* _Exercise_
Given the records below, pull every line with the word "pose" into the answer.

* _Records contained in a dataset_
----
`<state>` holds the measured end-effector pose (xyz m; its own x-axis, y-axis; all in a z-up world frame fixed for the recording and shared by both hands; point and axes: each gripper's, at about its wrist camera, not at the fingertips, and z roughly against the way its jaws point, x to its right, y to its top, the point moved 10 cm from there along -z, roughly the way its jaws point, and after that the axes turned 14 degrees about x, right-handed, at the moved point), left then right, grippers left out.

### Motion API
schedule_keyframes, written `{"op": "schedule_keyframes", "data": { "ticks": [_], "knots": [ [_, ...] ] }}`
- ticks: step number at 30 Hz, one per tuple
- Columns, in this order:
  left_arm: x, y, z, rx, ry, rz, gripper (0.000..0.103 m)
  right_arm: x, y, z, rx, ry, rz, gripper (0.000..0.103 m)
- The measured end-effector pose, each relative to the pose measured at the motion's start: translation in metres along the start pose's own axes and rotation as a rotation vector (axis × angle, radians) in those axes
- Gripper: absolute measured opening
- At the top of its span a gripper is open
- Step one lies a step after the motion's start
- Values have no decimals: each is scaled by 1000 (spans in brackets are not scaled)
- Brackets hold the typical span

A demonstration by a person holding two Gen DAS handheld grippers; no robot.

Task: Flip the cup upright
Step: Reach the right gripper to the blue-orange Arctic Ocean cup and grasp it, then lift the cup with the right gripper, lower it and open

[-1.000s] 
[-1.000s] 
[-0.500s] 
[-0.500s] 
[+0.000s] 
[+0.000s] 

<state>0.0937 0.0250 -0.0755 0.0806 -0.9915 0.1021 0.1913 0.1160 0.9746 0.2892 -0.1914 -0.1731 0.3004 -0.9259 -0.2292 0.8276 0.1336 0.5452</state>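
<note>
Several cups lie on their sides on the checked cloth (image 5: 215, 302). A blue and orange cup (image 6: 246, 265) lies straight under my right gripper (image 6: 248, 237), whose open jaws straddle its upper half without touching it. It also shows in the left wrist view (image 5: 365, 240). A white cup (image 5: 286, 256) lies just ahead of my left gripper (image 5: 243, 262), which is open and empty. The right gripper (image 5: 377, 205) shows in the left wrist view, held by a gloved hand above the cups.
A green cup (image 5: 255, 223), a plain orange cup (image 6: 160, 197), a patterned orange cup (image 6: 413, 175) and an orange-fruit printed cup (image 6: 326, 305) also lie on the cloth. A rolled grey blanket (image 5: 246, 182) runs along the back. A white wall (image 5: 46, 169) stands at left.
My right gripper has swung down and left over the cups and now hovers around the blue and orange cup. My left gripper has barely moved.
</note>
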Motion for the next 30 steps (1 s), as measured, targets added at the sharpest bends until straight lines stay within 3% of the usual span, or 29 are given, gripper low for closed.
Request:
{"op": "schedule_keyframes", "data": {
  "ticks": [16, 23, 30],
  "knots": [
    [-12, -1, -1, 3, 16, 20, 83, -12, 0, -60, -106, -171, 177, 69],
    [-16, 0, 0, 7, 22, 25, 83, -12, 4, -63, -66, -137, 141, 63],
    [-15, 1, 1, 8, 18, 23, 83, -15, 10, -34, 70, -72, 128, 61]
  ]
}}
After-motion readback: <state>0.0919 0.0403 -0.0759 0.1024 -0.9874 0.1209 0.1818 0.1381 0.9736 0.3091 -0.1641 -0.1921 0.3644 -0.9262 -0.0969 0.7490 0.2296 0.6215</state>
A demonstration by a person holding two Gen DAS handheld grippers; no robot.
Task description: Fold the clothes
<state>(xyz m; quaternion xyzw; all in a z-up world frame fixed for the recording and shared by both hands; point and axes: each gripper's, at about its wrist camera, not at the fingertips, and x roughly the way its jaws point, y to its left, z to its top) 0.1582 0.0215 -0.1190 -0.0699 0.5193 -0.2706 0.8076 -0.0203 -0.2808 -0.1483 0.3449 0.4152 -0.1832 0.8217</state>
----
* _Solution to this problem_
`<state>` holds the measured end-effector pose (xyz m; its own x-axis, y-axis; all in a z-up world frame fixed for the recording and shared by both hands; point and axes: each gripper's, at about its wrist camera, not at the fingertips, and z roughly against the way its jaws point, x to its right, y to its top, the point moved 10 cm from there along -z, roughly the way its jaws point, and after that the axes turned 14 degrees about x, right-handed, at the moved point), left then right, grippers left out.
- The measured end-effector pose, each relative to the pose measured at the motion's start: translation in metres along the start pose's own axes and rotation as a rotation vector (axis × angle, radians) in those axes

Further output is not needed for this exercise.